=== EXERCISE ===
No output is needed beyond the number of lines in the listing that contain the word "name".

========================================================================

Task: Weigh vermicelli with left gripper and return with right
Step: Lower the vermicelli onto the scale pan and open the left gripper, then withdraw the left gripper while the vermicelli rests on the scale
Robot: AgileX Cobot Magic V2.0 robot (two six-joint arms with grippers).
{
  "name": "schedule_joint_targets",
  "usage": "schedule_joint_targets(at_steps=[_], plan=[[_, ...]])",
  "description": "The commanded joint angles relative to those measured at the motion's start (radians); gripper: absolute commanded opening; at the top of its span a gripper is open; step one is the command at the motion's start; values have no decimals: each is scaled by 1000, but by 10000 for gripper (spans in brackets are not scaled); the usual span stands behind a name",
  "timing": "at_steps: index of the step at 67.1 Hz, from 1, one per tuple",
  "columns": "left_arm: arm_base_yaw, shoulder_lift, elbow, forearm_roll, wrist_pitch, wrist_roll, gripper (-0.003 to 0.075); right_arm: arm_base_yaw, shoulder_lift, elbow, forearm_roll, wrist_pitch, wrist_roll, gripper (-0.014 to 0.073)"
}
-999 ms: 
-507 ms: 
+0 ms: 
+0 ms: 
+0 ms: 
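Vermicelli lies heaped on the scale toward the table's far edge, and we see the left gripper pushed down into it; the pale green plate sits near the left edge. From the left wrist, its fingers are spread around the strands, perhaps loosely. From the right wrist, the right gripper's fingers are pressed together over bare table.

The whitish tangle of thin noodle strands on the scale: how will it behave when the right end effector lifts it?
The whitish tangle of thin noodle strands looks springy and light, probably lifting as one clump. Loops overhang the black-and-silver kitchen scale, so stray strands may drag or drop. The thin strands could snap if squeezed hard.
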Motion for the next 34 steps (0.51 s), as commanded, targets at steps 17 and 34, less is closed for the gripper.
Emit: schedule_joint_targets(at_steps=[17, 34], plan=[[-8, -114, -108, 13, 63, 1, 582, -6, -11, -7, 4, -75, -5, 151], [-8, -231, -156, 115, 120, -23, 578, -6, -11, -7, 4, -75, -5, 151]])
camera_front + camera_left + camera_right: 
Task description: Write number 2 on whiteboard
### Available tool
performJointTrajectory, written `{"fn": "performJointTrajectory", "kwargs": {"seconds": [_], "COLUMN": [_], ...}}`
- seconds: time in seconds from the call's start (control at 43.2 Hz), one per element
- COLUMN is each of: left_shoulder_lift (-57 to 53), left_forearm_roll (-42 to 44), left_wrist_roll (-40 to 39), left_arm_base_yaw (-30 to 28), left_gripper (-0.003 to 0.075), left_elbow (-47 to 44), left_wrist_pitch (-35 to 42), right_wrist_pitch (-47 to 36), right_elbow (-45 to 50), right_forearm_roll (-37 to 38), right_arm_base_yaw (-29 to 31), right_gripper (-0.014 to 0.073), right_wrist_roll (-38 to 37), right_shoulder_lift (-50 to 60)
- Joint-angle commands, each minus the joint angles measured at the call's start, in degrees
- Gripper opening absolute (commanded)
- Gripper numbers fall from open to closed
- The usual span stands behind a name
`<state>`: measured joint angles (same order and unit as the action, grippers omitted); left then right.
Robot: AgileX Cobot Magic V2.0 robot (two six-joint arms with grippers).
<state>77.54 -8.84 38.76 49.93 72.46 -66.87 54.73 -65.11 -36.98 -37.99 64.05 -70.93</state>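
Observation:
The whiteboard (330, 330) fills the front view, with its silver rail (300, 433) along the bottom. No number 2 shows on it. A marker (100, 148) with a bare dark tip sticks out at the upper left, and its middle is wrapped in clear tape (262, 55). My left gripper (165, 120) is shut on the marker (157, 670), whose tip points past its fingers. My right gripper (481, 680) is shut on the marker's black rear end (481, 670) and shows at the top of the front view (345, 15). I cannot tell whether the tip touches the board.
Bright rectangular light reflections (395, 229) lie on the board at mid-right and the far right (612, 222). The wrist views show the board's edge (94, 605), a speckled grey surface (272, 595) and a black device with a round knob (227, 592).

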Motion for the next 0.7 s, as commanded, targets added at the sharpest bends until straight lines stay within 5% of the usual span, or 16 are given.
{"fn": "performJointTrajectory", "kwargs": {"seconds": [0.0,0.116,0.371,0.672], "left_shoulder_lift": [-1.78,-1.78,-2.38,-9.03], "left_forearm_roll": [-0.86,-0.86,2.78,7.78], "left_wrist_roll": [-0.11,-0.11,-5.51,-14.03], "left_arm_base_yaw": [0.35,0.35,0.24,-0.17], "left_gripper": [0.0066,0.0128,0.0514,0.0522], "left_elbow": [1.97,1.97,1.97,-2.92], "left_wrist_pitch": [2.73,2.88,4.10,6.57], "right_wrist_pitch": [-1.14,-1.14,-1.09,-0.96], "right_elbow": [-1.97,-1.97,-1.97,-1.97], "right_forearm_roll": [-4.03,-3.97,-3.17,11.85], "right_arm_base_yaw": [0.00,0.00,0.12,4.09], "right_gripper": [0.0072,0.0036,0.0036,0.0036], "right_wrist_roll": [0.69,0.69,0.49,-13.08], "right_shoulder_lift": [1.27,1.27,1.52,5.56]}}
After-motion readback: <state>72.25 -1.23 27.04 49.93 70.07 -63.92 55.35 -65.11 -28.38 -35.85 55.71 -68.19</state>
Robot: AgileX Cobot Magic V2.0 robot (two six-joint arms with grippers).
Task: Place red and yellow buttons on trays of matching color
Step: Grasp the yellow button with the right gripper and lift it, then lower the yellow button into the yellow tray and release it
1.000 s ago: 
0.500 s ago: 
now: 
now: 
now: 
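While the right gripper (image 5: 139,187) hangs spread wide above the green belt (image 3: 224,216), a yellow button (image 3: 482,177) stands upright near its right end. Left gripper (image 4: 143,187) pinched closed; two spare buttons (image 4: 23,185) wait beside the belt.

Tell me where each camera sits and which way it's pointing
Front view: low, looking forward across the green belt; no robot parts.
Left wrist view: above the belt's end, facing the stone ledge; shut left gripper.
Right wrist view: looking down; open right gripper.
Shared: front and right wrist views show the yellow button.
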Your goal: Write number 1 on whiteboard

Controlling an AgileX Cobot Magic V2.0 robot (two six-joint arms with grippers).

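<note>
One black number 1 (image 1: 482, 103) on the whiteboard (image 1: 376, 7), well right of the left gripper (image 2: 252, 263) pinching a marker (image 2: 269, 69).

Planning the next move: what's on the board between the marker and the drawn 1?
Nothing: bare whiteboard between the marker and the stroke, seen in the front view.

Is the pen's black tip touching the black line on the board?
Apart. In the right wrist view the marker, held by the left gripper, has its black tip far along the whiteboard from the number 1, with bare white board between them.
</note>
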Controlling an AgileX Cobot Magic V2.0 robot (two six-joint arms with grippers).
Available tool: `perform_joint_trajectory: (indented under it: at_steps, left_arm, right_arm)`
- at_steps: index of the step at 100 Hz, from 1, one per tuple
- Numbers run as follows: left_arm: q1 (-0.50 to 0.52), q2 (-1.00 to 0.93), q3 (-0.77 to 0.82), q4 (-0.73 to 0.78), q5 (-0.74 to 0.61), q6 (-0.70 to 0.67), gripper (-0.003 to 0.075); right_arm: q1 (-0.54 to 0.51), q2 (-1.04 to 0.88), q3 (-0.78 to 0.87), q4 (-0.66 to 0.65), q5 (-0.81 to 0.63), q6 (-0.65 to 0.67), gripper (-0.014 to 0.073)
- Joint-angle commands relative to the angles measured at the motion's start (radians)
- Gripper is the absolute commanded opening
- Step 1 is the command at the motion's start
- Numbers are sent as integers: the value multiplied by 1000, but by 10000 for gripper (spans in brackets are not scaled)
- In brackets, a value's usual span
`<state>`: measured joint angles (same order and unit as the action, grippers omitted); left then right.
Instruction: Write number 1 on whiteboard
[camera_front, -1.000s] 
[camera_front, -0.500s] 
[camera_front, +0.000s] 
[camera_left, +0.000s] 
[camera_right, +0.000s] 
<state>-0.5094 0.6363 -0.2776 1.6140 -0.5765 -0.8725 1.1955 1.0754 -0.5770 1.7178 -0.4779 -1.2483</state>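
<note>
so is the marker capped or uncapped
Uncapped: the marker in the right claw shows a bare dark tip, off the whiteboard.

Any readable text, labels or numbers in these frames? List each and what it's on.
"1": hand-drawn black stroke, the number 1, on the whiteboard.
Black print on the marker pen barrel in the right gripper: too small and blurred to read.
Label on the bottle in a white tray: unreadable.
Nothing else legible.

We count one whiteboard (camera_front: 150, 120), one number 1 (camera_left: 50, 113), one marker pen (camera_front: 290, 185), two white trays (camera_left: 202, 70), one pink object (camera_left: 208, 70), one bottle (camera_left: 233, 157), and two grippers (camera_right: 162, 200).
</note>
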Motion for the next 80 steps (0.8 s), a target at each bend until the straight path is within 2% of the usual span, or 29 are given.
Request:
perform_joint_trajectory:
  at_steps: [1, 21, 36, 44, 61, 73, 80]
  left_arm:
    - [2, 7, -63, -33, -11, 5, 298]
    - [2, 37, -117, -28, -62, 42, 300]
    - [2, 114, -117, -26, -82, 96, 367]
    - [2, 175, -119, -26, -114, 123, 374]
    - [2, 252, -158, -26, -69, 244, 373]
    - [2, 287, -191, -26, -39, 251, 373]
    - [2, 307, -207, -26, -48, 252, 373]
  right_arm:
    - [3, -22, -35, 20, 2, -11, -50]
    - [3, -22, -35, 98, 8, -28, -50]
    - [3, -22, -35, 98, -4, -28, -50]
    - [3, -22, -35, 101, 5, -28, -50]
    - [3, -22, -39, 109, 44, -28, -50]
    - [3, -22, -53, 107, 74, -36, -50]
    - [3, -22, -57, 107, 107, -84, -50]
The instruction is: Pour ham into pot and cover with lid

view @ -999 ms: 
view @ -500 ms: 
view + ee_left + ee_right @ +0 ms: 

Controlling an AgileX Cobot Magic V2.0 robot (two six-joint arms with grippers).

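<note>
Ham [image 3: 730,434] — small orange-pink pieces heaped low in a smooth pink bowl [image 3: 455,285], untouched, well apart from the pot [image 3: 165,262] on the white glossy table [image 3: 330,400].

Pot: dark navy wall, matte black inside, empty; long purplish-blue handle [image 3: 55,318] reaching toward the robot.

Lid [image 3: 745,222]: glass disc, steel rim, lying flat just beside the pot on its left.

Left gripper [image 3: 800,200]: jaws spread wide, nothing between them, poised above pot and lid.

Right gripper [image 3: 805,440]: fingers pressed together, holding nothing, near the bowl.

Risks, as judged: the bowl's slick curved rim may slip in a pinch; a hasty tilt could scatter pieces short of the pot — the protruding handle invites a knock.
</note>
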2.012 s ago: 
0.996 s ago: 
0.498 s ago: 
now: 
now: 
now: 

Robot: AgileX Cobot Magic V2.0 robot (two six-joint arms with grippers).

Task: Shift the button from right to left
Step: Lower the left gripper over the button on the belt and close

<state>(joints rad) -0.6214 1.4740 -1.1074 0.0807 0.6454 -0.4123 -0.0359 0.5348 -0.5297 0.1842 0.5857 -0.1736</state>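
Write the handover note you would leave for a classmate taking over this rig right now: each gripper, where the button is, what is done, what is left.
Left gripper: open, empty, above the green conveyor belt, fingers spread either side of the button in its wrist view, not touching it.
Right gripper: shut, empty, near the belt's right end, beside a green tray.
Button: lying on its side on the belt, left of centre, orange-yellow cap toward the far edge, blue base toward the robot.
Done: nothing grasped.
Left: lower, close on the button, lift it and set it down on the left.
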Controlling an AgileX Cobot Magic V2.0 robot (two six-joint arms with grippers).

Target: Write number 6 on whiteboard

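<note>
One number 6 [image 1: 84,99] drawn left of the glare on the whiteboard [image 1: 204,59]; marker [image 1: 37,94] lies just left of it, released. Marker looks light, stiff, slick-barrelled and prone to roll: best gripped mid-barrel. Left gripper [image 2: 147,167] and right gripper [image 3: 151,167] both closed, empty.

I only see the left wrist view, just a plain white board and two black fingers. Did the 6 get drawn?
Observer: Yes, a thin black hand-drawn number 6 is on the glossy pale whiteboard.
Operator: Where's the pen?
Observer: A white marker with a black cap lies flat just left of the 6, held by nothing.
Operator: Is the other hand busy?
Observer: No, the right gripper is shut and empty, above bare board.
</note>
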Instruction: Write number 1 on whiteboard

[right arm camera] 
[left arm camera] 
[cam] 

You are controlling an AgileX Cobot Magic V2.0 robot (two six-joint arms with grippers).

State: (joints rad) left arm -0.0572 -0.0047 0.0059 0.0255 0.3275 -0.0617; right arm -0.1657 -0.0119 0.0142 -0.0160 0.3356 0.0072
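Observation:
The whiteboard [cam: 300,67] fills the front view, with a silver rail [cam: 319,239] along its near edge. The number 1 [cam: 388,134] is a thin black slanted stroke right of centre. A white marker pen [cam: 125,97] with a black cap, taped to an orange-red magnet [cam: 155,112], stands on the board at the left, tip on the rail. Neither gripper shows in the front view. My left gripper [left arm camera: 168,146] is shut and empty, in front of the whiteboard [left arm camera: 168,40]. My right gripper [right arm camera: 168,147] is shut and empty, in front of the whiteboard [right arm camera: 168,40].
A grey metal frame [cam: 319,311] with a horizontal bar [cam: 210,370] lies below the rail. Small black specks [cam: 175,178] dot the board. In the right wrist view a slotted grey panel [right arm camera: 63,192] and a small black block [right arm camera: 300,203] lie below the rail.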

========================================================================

=== ANSWER BELOW ===
3